TeachScheme: It's About Program Design, not Scheme!

Matthias Felleisen

A first course on computer science must include an introduction to programming, which is the major activity for 99% of all computer science graduates. For high school students, programming should be attractive because it is creative, satisfying, and accessible with just a minimal amount of algebraic background. Traditional courses on programming, however, focus on teaching syntactic rules rather than what makes programming interesting.

The focus of our introductory computing curriculum is the systematic design of programs, the essence of programming. Our curriculum teaches design receipes, which emphasize analysis, systematic creation, and examples over plain coding. We start from the observation that a program is a ``black box'' that consumes and produces information. A programmer (1) studies the two collections of information, (2) describes them (in rigorous English), (3) and makes up examples of how the program relates specific pieces of data. In most cases, (4) this step naturally leads to an outline of the program that matches the data description from step 1. Afterwards, (5) the programmer (and student) can focus on the truly creative step of programming, by filling in the gaps in the outline from step~4. Last but not least, the programmer uses the examples from step 2 and others to test the program.
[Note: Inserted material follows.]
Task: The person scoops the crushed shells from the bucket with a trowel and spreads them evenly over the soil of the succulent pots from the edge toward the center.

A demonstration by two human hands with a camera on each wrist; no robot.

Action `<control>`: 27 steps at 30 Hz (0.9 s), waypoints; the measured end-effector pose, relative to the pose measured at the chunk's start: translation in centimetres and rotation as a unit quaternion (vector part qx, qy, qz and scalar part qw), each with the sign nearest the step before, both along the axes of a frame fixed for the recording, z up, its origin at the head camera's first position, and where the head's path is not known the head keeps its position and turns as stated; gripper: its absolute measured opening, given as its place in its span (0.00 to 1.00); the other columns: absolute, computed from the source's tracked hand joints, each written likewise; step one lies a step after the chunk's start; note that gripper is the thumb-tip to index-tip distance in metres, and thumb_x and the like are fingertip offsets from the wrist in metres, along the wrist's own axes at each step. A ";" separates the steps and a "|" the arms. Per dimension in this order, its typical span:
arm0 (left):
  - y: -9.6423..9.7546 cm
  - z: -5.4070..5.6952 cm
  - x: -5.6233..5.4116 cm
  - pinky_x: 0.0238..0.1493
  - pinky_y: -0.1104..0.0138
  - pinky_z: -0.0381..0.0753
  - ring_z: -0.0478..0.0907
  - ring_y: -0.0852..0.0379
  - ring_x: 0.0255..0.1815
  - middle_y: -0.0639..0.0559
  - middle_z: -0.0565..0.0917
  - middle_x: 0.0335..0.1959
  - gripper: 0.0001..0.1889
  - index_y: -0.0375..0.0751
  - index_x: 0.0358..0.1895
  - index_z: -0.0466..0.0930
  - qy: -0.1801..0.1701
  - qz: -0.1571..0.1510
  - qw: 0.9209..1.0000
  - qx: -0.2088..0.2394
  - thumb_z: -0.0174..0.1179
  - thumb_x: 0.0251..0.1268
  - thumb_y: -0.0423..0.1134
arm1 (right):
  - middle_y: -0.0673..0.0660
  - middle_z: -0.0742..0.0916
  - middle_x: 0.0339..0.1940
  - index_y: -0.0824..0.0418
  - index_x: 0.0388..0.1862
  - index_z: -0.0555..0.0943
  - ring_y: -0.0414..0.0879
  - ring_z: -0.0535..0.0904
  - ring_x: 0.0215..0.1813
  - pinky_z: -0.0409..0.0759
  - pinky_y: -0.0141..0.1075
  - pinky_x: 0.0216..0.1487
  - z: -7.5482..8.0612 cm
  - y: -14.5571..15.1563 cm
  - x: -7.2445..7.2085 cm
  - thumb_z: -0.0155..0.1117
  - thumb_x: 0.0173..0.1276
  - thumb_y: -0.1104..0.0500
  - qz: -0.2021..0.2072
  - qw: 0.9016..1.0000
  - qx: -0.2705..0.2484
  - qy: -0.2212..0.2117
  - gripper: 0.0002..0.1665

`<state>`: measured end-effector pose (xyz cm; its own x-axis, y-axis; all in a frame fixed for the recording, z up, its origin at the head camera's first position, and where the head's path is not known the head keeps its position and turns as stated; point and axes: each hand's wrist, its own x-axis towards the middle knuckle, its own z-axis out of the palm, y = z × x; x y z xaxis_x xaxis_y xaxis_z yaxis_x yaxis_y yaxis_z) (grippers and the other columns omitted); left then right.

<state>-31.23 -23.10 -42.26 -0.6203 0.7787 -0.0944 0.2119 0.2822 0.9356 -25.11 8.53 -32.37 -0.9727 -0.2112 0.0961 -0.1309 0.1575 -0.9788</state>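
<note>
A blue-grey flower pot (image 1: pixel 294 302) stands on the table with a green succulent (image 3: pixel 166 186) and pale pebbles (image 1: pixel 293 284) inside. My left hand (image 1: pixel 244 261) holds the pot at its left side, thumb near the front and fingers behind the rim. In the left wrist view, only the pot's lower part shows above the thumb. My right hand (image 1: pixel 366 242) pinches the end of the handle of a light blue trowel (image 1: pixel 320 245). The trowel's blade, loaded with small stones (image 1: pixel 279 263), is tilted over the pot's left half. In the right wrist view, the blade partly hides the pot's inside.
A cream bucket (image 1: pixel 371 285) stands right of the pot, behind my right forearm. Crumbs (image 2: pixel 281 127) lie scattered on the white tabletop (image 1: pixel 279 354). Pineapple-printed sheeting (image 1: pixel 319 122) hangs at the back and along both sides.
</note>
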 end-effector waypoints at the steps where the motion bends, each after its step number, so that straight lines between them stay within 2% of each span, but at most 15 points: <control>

Only after the completion of all six steps is the program fully developed.

Our curriculum is in close alignment with high school algebra. From the first day, programming is seen as the creative essence and counterpart of algebra, which, in turn, motivates students to study algebra in more depth. The use of Scheme enables students to turn basic algebraic exercises into programs on their first day, an exercise that is usually postponed to the second or third week of a traditional course. By the fourth week, students begin to study so-called complex data structures like lists; indeed, they can write their first list-processing program by the end of the fifth week.

Programming in our sense also teaches general problem-solving and communication concepts. In particular, students learn to analyze a problem statement, typically stated as a word problem; express its essence, abstractly and with examples; formulate statements and comments in a precise language; evaluate and revise these activities in light of checks and tests; and pay attention to details. All of these are activities that are obviously useful for a businessman, a lawyer, a journalist, a scientist, an engineer, and many others.

One key element of our approach is the use of Scheme, a language that does not require a boring and mind-numbing study of syntax (in contrast to traditional languages like Pascal or C++) and that supports a highly interactive style of program development. Any language with similar characteristics could serve this purpose, and there are now several that basically satisfy these criterion (ML, CAML, Haskell). Of these Scheme is the most widely used in teaching and in industry, which is the primary reason why we chose it. The second part of our curriculum will show how the same techniques and skills apply to Java. The TeachJava! project is under development. For a more detailed look at this question, see the accompanying Web page.